Potatoes Four Ways

Serve tasty twists on spuds at the holiday table or any meal with this recipe quartet—plus five ways to use leftover mashed potatoes
Oven Roasted Red Potatoes Over Herby Yogurt

Photo:Danielle Kartes, Idaho Potato Commission

Potatoes are a highlight of many meals, and certainly a big player at holiday tables throughout the year. While we often have traditional ways we like to prepare them, it’s easy to mix things up with recipe variations that are likely to be devoured by your family and friends. It’s amazing how many ways there are to prepare tasty taters! Here are four ideas to help you add a twist to the table this weekend or for any dinner ahead, courtesy of the Idaho Potato Commission.
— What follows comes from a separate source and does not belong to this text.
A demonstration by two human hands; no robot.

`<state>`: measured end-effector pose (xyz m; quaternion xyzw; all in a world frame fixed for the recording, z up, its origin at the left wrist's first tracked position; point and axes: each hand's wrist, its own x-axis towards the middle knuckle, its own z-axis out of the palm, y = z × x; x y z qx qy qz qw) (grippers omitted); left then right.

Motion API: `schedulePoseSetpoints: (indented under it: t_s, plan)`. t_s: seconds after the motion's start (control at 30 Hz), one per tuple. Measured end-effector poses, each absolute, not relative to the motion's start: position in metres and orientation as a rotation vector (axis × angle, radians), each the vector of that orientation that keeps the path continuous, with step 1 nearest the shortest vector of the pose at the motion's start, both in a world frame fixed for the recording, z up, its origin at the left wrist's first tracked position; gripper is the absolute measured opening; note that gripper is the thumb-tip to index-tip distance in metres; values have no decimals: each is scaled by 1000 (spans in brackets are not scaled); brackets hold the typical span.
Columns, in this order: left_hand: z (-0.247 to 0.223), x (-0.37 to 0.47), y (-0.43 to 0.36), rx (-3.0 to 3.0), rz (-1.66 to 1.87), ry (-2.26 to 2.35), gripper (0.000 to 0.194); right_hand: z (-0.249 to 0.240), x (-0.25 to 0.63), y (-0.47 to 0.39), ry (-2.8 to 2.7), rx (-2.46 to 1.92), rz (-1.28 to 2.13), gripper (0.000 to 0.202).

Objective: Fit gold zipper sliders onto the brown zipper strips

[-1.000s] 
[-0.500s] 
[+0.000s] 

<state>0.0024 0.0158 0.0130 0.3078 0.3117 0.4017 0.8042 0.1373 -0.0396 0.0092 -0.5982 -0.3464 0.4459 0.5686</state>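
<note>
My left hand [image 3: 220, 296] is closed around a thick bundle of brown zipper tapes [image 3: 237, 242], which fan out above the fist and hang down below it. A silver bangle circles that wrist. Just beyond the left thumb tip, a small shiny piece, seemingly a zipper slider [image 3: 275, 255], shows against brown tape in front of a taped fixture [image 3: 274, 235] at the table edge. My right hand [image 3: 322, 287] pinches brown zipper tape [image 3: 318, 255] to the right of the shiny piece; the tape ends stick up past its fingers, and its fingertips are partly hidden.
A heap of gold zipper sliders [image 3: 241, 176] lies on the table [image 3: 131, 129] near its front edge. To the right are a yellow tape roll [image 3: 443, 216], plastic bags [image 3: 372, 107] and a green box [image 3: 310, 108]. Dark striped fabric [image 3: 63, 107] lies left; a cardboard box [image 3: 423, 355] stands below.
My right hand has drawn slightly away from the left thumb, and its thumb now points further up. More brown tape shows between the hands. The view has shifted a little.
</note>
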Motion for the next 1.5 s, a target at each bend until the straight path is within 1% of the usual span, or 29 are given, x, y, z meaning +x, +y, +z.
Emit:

Plus, they are served up with some fun facts and tips.

Naturally Nutritious

Not only are potatoes comforting and delicious, but they are also naturally free of gluten, fat, and cholesterol and a good source of complex carbohydrates, while loaded with nutrients including vitamins B6 and C, and more potassium than the average banana.

Why is a potato called a “spud”?

A sharp, narrow spade known as a spud was used to dig up large rooted plants, especially potatoes, and around the mid-19th century, it’s said that the word caught on as a slang term for potatoes.

Potato Fun Facts and Tips

  • 13 billion pounds of Idaho potatoes are harvested every year.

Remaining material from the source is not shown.